Die beste Lösung für all diese Probleme ist nach allgemeinem Dafürhalten weiterhin der Weg Richtung EU. Heiko Maas versprach auf der Konferenz noch einmal, die längst versprochenen Beitrittsgespräche mit Nordmazedonien und Albanien endlich auch offiziell zu eröffnen. "Noch vor Ende der deutschen EU-Ratspräsidentschaft wollen wir eine erste Beitrittskonferenz mit Nordmazedonien abhalten. Und, wenn es die Umstände zulassen, auch mit Albanien", so der Bundesaußenminister.

Die Fahnen Nordmazedoniens und der EU in der nordmazedonischen Hauptstadt SkopjeBild: picture-alliance/AP Photo/B. Grdanoski

Andere Länder wie Serbien und Kosovo müssten zuerst "die Geister der Vergangenheit" loswerden, um an dieser Stelle Fortschritte zu erreichen. Mit Blick auf die Brüsseler Gespräche zwischen den Regierungen beider Staaten forderte der deutsche Außenminister ein rasches Abkommen: "Je schneller Sie damit beginnen", so Maas, "um so schneller werden Sie die EU-Perspektive für Kosovo und Serbien eröffnen". Das Gleiche gelte für Bosnien-Herzegowina, das auch 25 Jahre nach dem Friedensabkommen von Dayton noch immer ethnisch geteilt sei.

Jugend will mitreden

Vertreter der jungen Generation aus den Westbalkanstaaten, die bei einem Panel am Abend zu Wort kamen, forderten mehr Mitspracherechte. "Wir wollen gehört werden", betonte Egzona Bokshi aus Kosovo, die sich in ihrer Heimat für Beschäftigung und Chancengleichheit junger Menschen engagiert. Die Jugend ihres Landes verliere langsam die Hoffnung, dass Kosovo irgendwann Teil der EU werde.

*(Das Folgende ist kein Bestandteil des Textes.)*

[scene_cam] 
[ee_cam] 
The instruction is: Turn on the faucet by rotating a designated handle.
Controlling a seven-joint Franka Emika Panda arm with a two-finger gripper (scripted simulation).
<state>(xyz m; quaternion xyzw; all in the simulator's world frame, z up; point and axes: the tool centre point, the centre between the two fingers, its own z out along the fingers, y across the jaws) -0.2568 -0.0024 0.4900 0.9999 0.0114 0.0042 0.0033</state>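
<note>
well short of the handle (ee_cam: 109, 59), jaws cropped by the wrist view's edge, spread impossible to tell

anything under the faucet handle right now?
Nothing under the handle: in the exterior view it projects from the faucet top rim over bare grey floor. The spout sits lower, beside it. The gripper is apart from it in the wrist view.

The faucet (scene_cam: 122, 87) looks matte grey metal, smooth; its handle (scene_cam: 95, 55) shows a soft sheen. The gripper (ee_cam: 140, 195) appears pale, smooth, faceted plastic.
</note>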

Meliza Haradinaj, die Außenministerin der Republik Kosovo, bei einer Videokonferenz des UN-SicherheitsratsBild: UN WebTV

Die Außenministerin des jüngsten Staates Europas, Meliza Haradinaj, hatte zuvor daran erinnert, dass Kosovo immer noch das einzige Land des Kontinents ist, dessen Bürger sich nicht visafrei bewegen können - und forderte die EU auf, endlich zu handeln.

Die dreitägige Online-Konferenz (28.10-30.10) wird von der Südosteuropa-Gesellschaft und dem Aspen Institute Berlin organisiert und ist Teil des offiziellen Programms der deutschen EU-Ratspräsidentschaft.